It opens with a well orchestrated blend of pepper (pink and black) that results quite interesting expecially if compared to other more popular deliveries in the same vein. It speaks clealry and says: "this is how we do it". Nutmeg makes it appearance right away providing even more complexity to the countless nouances of the opening. So far, so good...
Suddendly, a bold geranium note joined by a massive woody vetiver base break in and, together with the usual smoky cedarwood-frankincense signature, lead the fragrance towards a more conventional territory. In this phase (which is the main part of the fragrance), Honour Man is still incredibly pleasant but it fails in originality and overall quality. Think about Kenzoair (pepper-vetiver), Encre Noir (Iso E Super and vetiver), CDG2Man (smoky and fresh incense), Sel De Vetiver (vetiver and geranium) and Sycomore (incense and vetiver) and you'll get an idea.

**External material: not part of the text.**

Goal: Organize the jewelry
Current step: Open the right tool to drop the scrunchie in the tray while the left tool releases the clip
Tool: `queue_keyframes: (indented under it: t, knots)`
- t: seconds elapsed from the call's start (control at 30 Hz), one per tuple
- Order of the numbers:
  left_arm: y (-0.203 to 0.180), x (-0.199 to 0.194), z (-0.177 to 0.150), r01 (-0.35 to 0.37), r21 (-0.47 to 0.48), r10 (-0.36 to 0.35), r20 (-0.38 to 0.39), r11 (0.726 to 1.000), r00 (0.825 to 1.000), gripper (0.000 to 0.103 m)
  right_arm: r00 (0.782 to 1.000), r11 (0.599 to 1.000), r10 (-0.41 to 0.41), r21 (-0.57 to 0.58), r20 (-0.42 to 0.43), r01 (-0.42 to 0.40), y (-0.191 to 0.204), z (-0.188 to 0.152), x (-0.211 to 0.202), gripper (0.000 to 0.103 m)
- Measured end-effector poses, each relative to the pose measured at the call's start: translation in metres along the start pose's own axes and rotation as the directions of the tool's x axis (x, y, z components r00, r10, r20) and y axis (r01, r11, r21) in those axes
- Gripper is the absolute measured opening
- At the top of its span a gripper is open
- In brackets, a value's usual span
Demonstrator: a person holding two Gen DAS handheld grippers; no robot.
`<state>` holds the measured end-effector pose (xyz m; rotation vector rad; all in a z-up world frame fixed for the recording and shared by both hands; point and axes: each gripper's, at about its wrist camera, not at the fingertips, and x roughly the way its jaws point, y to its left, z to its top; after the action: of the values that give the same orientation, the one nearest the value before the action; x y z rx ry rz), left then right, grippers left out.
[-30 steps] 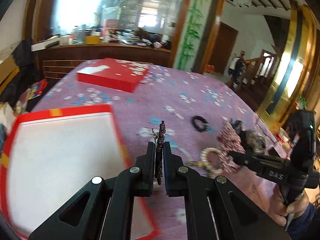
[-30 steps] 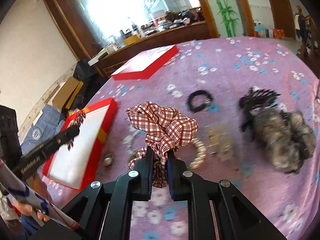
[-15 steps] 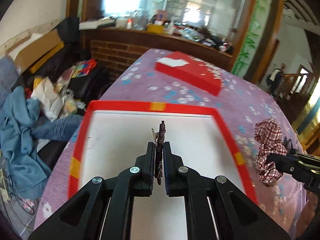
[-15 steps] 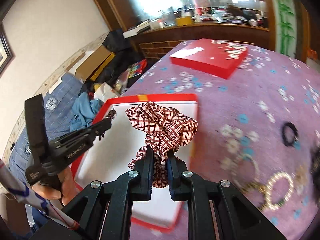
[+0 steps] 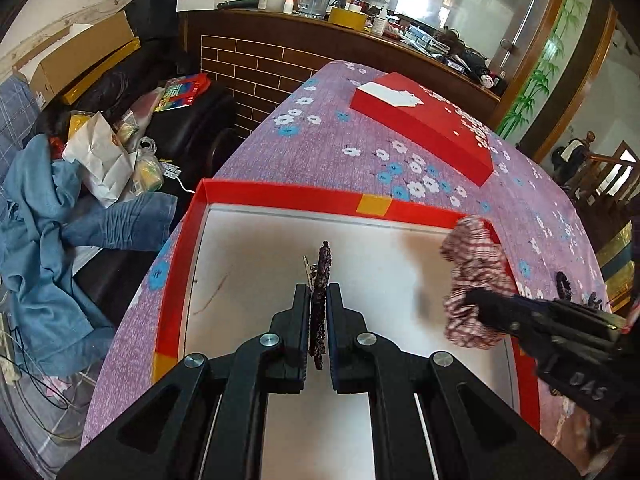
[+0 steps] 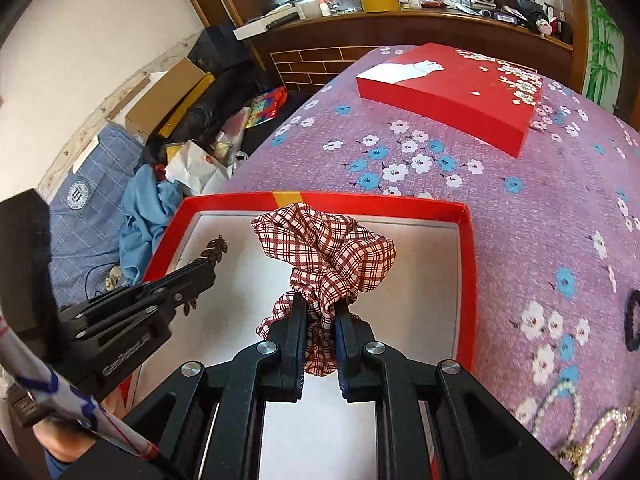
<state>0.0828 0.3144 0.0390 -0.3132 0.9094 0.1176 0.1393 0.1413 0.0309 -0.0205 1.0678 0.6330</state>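
An open red box (image 5: pixel 280 196) (image 6: pixel 360 200) with a white floor lies on the purple flowered cloth. Over its floor my left gripper (image 5: pixel 319 292) (image 6: pixel 202 268) is shut on a dark leaf-shaped hair clip (image 5: pixel 321 268) (image 6: pixel 215 251), held edge-on. To the right of it my right gripper (image 6: pixel 320 300) (image 5: pixel 470 300) is shut on a red-and-white checked scrunchie (image 6: pixel 328 248) (image 5: pixel 472 264), which hangs above the box near its right wall.
The red box lid (image 5: pixel 424 128) (image 6: pixel 452 88) lies farther back on the cloth. A pearl bracelet (image 6: pixel 576 420) and a black hair tie (image 6: pixel 632 324) lie right of the box. Left of the table sit blue cloth (image 5: pixel 40 240), bags and cardboard boxes. A wooden counter (image 5: pixel 360 40) stands behind.
Both grippers swung left from the loose items on the cloth to above the open red box, each still holding its piece. The scrunchie now hangs close beside the clip.
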Motion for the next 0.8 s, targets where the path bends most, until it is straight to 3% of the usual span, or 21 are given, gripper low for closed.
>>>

Downline: Honour Man smells pretty darn good but for the same price of 50ml you can get 200ml of Sycomore. How it sounds?
Recent reformulations and some of the newest releases made me think they're trying to "standardize" their fragrances at Amouage.

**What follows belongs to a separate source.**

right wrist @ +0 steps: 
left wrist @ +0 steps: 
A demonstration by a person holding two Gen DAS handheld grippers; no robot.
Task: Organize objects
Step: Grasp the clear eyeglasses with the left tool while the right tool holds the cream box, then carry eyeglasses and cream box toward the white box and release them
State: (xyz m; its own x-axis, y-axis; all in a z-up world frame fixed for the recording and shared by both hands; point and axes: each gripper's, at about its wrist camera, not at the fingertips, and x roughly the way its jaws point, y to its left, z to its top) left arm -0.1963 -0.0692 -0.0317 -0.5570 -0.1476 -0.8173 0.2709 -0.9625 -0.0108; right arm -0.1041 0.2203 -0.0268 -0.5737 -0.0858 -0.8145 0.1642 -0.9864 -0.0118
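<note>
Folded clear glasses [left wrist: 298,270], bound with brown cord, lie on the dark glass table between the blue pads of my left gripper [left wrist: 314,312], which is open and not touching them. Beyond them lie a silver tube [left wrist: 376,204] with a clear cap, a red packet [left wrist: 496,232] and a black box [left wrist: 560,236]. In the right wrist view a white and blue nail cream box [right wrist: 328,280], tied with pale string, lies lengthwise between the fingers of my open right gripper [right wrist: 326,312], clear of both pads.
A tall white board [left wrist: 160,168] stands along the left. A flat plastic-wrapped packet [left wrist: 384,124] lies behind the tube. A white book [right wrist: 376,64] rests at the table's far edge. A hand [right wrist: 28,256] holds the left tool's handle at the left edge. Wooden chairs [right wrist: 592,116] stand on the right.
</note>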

I don't get this one..it just smells like nothing I've ever smelled before, but not in a good way. It's very heavy (notewise) and you think it would project and stand out, but it doesn't.

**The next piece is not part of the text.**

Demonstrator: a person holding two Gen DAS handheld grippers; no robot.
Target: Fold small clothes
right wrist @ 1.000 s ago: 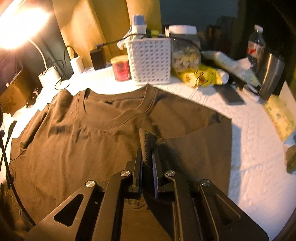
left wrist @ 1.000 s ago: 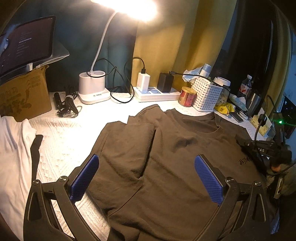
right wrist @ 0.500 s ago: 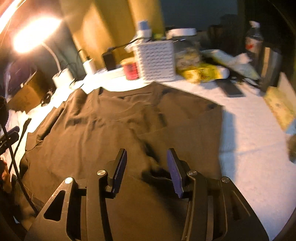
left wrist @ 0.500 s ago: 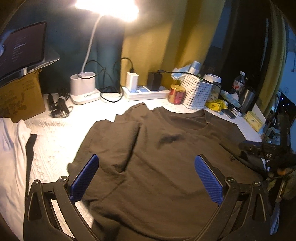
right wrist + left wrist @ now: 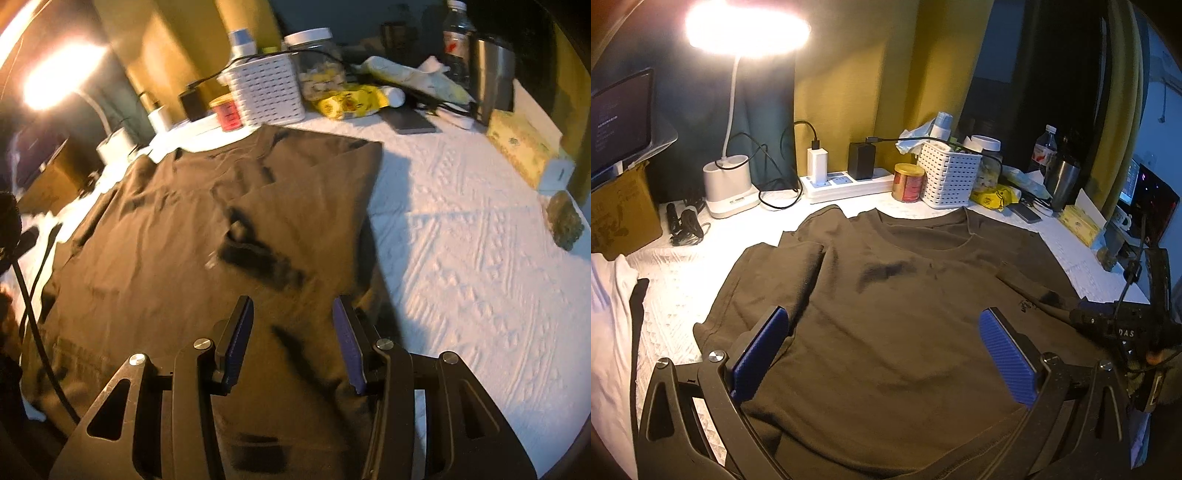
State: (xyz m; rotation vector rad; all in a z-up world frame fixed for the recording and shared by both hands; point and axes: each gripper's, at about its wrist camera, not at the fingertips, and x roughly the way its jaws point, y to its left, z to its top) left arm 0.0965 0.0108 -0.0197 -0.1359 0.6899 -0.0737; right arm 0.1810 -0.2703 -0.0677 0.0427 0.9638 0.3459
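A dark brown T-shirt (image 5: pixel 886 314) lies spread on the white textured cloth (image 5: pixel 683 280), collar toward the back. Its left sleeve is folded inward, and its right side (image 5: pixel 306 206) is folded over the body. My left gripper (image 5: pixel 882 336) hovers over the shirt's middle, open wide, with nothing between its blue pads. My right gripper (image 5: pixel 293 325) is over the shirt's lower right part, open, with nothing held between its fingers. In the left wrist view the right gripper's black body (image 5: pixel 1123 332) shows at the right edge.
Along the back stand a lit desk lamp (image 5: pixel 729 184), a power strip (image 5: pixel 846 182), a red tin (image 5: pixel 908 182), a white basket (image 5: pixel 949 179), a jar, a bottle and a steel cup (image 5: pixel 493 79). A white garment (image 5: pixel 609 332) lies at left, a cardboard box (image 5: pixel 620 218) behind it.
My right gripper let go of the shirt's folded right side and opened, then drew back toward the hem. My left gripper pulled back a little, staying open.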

It just feels like there's something missing...like a note that stands out above all else I guess and brings this fragrance to life. I just don't get a "finished" scent with this.
Luckyscent lists the note breakdown as:
Pink pepper, black pepper, geranium, elemi, nutmeg, patchouli, frankincense, cedarwood, vetiver, tonka bean, musk
I get pepper and nutmeg, and very little incense, and extremely light musk in the base. No cedar, tonka bean, or anything even close to patchouli.
No thumbs down because it's easy to wear, however no thumbs up because it's expensive as heck and I really don't enjoy it all that much.